- [Exercise goal]: What you should repeat is the run of lines from the top of the listing below through the line with "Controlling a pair", exactly, with no pictures.

- [The data]:
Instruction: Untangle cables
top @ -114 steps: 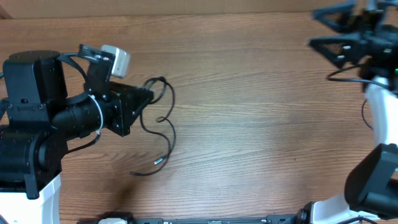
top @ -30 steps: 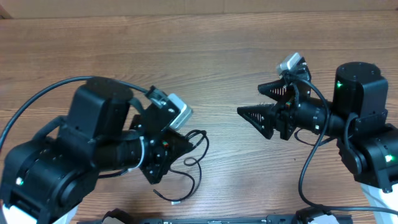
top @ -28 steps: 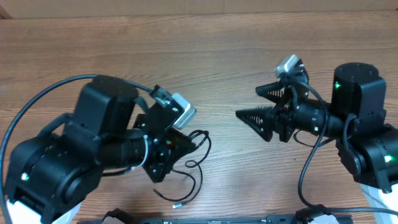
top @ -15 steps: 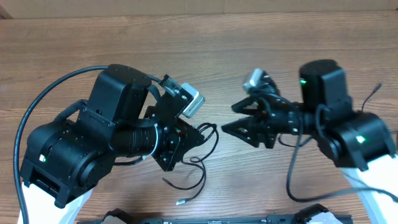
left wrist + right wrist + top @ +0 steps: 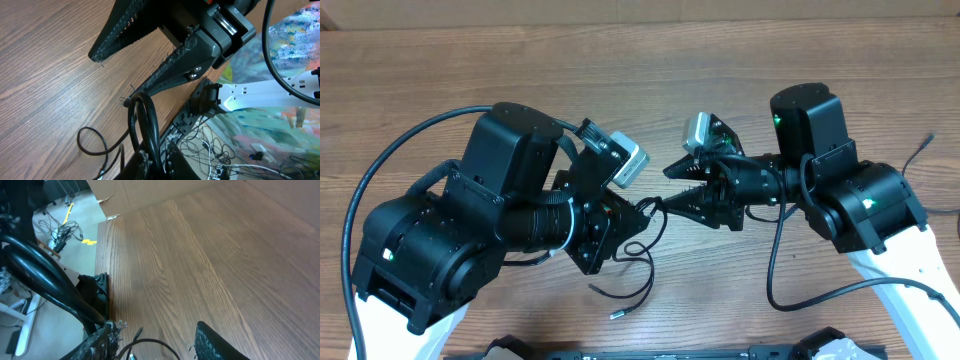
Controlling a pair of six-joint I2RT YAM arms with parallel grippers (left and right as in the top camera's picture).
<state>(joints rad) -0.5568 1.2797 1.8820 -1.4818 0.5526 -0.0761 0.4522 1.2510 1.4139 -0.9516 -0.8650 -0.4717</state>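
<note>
The cables (image 5: 648,283) are thin black cords looping on the wooden table (image 5: 740,90) just below both grippers, with a small plug end (image 5: 613,314) lying loose. My left gripper (image 5: 625,215) is shut on a bundle of them. In the left wrist view a cable loop (image 5: 142,107) rises from between the left gripper (image 5: 157,151) fingers. My right gripper (image 5: 660,190) faces it from the right, open. Its lower finger (image 5: 170,70) touches the top of that loop. In the right wrist view a cable arc (image 5: 150,340) lies between the spread fingers of the right gripper (image 5: 154,328).
The two arms meet tip to tip near the table's front middle. The left arm's thick black wire (image 5: 390,165) arcs over the left side. Beyond the table edge (image 5: 102,255), the floor holds a white power strip (image 5: 270,92) and loose wires (image 5: 210,145).
My right gripper has swung left up to the left gripper, and its jaws have narrowed around the raised cable loop. The left gripper has lifted the bundle slightly up and right.
</note>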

- [Task result]:
Instruction: Untangle cables
top @ -114 steps: 
top @ -30 steps: 
top @ -28 steps: 
top @ -15 steps: 
left wrist + right wrist + top @ +0 steps: 
Controlling a pair of six-joint I2RT YAM arms with parallel grippers (left and right as in the top camera's picture).

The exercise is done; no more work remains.